A Robust Parsing Algorithm for Link Grammars

Abstract

In this paper we present a robust parsing algorithm based on the link grammar formalism for parsing natural languages. Our algorithm is a natural extension of the original dynamic programming recognition algorithm which recursively counts the number of linkages between two words in the input sentence. The modified algorithm uses the notion of a null link in order to allow a connection between any pair of adjacent words, regardless of their dictionary definitions. The algorithm proceeds by making three dynamic programming passes. In the first pass, the input is parsed using the original algorithm which enforces the constraints on links to ensure grammaticality. In the second pass, the total cost of each substring of words is computed, where cost is determined by the number of null links necessary to parse the substring. The final pass counts the total number of parses with minimal cost. All of the original pruning techniques have natural counterparts in the robust algorithm. When used together with memoization, these techniques enable the algorithm to run efficiently with cubic worst-case complexity.

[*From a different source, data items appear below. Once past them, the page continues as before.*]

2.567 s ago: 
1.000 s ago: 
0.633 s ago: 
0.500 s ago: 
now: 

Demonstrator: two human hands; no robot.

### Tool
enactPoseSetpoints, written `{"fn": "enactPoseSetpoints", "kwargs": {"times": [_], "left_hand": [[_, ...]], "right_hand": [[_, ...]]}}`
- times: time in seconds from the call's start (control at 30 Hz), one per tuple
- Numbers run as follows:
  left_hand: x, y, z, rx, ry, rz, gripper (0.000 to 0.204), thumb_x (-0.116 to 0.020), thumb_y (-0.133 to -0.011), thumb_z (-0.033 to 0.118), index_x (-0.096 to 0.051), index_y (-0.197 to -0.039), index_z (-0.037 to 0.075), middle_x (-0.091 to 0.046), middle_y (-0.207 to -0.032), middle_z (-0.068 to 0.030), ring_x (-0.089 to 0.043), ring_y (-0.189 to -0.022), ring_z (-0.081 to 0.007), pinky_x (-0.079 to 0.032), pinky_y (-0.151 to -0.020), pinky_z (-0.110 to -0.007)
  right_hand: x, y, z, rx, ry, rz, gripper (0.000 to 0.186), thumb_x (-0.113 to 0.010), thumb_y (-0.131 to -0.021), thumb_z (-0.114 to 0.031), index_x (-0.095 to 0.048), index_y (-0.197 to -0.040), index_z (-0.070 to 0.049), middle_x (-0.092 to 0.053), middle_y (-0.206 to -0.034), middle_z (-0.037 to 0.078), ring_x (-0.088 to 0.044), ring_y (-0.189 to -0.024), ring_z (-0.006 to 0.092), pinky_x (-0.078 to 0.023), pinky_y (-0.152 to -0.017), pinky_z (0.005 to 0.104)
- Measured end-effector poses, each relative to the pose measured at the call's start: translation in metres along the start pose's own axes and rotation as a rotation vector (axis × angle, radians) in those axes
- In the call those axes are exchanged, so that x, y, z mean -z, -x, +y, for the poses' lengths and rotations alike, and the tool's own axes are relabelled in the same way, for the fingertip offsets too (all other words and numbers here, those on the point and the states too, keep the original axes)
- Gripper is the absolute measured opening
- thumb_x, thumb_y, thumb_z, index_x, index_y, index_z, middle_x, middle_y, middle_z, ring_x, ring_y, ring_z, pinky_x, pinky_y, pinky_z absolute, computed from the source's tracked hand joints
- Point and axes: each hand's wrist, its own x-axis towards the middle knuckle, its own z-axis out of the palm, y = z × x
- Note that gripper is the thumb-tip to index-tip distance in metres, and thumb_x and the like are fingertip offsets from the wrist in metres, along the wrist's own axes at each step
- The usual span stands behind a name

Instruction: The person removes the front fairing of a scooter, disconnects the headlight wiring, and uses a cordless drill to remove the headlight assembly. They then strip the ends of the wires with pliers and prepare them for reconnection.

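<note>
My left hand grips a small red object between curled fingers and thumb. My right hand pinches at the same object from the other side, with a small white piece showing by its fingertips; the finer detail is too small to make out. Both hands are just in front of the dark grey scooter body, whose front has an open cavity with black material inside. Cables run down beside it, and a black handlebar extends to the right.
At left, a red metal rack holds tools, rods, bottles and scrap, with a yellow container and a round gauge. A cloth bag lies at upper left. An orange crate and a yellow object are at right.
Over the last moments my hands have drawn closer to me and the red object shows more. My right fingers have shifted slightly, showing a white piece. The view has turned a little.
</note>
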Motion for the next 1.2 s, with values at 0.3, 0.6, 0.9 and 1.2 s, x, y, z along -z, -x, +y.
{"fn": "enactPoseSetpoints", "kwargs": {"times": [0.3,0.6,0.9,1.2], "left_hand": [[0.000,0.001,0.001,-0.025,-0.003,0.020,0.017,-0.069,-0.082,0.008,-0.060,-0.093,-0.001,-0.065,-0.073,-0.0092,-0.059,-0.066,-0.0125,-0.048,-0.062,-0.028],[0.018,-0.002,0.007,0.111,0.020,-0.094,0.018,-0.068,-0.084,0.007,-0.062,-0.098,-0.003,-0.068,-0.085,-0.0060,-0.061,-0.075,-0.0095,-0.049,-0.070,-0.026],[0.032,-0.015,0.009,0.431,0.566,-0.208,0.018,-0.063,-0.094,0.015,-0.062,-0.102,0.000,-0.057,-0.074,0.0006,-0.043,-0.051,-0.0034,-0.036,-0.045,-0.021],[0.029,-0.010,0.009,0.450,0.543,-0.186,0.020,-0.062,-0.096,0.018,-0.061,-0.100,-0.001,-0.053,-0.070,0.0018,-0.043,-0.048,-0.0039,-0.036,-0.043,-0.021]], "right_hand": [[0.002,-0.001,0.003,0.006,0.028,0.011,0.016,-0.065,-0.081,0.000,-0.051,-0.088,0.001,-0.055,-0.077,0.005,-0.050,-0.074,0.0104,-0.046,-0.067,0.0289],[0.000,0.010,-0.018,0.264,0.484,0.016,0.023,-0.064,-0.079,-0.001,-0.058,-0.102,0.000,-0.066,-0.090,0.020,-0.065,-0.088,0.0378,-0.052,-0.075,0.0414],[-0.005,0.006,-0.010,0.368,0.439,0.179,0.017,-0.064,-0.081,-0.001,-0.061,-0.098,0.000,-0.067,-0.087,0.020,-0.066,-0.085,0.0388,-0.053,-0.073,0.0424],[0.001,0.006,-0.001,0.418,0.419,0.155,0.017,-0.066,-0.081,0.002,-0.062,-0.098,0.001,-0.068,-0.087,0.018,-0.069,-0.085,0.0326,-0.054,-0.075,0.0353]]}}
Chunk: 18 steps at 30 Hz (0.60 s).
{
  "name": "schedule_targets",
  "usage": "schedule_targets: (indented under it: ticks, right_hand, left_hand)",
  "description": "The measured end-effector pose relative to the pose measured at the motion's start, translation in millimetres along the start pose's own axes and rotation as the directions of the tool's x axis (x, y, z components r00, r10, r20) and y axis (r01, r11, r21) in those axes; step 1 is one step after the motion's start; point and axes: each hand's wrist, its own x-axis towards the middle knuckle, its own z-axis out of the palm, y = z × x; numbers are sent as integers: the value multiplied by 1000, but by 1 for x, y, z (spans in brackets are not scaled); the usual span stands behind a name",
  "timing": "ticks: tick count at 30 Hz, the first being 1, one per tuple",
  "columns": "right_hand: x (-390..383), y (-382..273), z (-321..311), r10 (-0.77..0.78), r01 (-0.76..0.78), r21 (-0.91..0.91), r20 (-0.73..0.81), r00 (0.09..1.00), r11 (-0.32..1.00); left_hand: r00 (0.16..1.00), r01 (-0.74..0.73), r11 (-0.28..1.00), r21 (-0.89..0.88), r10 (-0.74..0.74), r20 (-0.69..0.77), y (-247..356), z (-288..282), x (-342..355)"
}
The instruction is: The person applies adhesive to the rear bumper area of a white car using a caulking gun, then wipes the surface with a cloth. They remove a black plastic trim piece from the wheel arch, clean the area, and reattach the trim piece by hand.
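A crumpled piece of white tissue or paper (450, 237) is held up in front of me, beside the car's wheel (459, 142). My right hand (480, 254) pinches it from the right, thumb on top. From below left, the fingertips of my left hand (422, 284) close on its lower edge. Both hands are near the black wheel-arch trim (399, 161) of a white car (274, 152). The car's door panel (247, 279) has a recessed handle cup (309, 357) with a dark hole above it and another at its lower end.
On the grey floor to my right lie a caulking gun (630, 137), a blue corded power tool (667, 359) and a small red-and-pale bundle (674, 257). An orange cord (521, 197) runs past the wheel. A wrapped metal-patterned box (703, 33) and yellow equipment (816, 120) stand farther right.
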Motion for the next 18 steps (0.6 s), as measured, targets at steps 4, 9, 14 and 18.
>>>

We have implemented these ideas and tested them by parsing the Switchboard corpus of conversational English. This corpus is comprised of approximately three million words of text, corresponding to more than 150 hours of transcribed speech collected from telephone conversations restricted to 70 different topics. Although only a small fraction of the sentences in this corpus are ``grammatical'' by standard criteria, the robust link grammar parser is able to extract relevant structure for a large portion of the sentences. We present the results of our experiments using this system, including the analyses of selected and random sentences from the corpus.

We placed a version of the robust parser on the Word Wide Web for experimentation. It can be reached at URL http://bobo.link.cs.cmu.edu/cgi-bin/grammar/construct-page.cgi. In this version there are some limitations such as the maximum length of a sentence in words and the maximum amount of memory the parser can use.